Assignment »
Give back all the records below, unaltered.

Working data »
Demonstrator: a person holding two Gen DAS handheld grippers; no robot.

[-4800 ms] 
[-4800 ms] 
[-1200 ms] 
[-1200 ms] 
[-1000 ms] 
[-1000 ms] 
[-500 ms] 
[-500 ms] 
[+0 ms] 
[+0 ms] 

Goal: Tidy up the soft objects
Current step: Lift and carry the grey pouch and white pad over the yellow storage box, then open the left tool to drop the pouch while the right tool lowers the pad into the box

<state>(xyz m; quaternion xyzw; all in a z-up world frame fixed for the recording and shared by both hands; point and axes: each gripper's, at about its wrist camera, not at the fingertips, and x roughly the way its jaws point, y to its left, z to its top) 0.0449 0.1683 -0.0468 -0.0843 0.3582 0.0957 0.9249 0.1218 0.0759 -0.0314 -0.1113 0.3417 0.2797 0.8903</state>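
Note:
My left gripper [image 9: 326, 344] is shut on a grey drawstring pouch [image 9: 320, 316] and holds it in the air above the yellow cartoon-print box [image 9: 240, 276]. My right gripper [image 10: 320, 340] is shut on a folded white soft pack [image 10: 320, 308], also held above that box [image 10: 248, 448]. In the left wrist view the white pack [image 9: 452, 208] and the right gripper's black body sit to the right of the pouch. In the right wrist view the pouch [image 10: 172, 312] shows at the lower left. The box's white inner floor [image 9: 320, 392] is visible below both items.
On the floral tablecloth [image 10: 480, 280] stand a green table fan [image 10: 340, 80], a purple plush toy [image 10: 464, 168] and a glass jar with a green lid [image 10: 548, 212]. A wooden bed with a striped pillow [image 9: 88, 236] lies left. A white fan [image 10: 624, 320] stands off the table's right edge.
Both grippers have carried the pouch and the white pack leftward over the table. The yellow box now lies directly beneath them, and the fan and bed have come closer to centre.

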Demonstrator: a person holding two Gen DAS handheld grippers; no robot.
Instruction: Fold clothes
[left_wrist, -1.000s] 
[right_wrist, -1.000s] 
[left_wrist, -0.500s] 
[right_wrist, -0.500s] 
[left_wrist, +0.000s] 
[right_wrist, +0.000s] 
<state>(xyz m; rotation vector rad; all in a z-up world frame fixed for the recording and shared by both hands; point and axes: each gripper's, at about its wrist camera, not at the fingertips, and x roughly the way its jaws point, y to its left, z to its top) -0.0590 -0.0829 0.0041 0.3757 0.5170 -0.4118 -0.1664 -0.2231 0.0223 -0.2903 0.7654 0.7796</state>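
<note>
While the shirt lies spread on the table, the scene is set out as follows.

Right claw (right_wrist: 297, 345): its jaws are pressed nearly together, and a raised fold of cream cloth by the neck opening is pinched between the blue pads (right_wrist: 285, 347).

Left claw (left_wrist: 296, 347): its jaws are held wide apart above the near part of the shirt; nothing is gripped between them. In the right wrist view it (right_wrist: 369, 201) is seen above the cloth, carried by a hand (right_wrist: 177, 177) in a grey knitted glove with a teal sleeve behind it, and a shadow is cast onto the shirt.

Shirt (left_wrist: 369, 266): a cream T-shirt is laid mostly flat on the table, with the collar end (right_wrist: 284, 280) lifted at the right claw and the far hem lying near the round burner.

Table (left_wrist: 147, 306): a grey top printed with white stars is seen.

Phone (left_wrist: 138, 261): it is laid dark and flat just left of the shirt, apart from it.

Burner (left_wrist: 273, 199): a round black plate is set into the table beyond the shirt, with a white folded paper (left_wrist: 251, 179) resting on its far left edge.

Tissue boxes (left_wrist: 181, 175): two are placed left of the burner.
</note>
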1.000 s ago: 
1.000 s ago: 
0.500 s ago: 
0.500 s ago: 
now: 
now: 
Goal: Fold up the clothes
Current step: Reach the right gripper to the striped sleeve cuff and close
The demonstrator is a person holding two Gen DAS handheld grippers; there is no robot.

Output for this task »
Demonstrator: a person holding two Gen DAS handheld grippers; no robot.

[-4800 ms] 
[-4800 ms] 
[-1200 ms] 
[-1200 ms] 
[-1000 ms] 
[-1000 ms] 
[-500 ms] 
[-500 ms] 
[+0 ms] 
[+0 ms] 

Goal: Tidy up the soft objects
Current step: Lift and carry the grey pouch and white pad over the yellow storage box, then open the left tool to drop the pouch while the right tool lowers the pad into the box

<state>(xyz m; quaternion xyzw; all in a z-up world frame fixed for the recording and shared by both hands; point and axes: each gripper's, at about its wrist camera, not at the fingertips, and x roughly the way its jaws point, y to its left, z to its top) 0.0449 0.1683 -0.0468 -0.0843 0.3582 0.0957 0.9249 0.1218 0.0759 -0.0314 -0.1113 0.3417 0.2797 0.8903</state>
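Note:
My left gripper [image 9: 326, 344] is shut on a grey drawstring pouch [image 9: 320, 316] and holds it in the air above the yellow cartoon-print box [image 9: 240, 276]. My right gripper [image 10: 320, 340] is shut on a folded white soft pack [image 10: 320, 308], also held above that box [image 10: 248, 448]. In the left wrist view the white pack [image 9: 452, 208] and the right gripper's black body sit to the right of the pouch. In the right wrist view the pouch [image 10: 172, 312] shows at the lower left. The box's white inner floor [image 9: 320, 392] is visible below both items.
On the floral tablecloth [image 10: 480, 280] stand a green table fan [image 10: 340, 80], a purple plush toy [image 10: 464, 168] and a glass jar with a green lid [image 10: 548, 212]. A wooden bed with a striped pillow [image 9: 88, 236] lies left. A white fan [image 10: 624, 320] stands off the table's right edge.
Both grippers have carried the pouch and the white pack leftward over the table. The yellow box now lies directly beneath them, and the fan and bed have come closer to centre.
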
Demonstrator: a person holding two Gen DAS handheld grippers; no robot.
Instruction: Fold clothes
[left_wrist, -1.000s] 
[right_wrist, -1.000s] 
[left_wrist, -0.500s] 
[right_wrist, -0.500s] 
[left_wrist, +0.000s] 
[right_wrist, +0.000s] 
<state>(xyz m; rotation vector rad; all in a z-up world frame fixed for the recording and shared by both hands; point and axes: each gripper's, at about its wrist camera, not at the fingertips, and x roughly the way its jaws point, y to its left, z to its top) -0.0590 -0.0829 0.0041 0.3757 0.5170 -0.4118 -0.1664 -0.2231 0.0223 -0.2903 0.7654 0.7796</state>
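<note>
While the shirt lies spread on the table, the scene is set out as follows.

Right claw (right_wrist: 297, 345): its jaws are pressed nearly together, and a raised fold of cream cloth by the neck opening is pinched between the blue pads (right_wrist: 285, 347).

Left claw (left_wrist: 296, 347): its jaws are held wide apart above the near part of the shirt; nothing is gripped between them. In the right wrist view it (right_wrist: 369, 201) is seen above the cloth, carried by a hand (right_wrist: 177, 177) in a grey knitted glove with a teal sleeve behind it, and a shadow is cast onto the shirt.

Shirt (left_wrist: 369, 266): a cream T-shirt is laid mostly flat on the table, with the collar end (right_wrist: 284, 280) lifted at the right claw and the far hem lying near the round burner.

Table (left_wrist: 147, 306): a grey top printed with white stars is seen.

Phone (left_wrist: 138, 261): it is laid dark and flat just left of the shirt, apart from it.

Burner (left_wrist: 273, 199): a round black plate is set into the table beyond the shirt, with a white folded paper (left_wrist: 251, 179) resting on its far left edge.

Tissue boxes (left_wrist: 181, 175): two are placed left of the burner.
</note>
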1.000 s ago: 
1.000 s ago: 
0.500 s ago: 
0.500 s ago: 
now: 
now: 
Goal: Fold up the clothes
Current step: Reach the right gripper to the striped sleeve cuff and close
The demonstrator is a person holding two Gen DAS handheld grippers; there is no robot.

Nothing else is needed for the answer.